* **What the exercise asks**:
When a picture appears in the listing, leave it out and copy the rest exactly as it stands.

* **Available data**:

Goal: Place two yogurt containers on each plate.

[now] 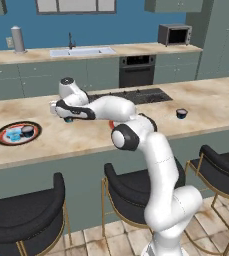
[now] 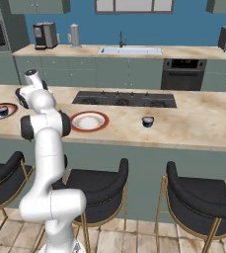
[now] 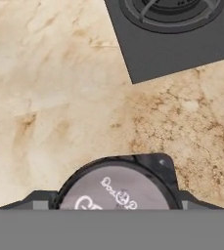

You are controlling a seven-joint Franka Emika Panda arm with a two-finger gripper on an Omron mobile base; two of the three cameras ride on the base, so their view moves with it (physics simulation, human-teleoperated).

* **Expected output**:
Goal: Place two yogurt containers on each plate.

[now] 
[now] 
[now] 

You are controlling a seven-joint Franka Emika Panda arm with a two-finger gripper on an Omron mobile base; two of the three cameras ride on the base, so their view moves with it (physics simulation, human-teleoperated).

That makes the output complete.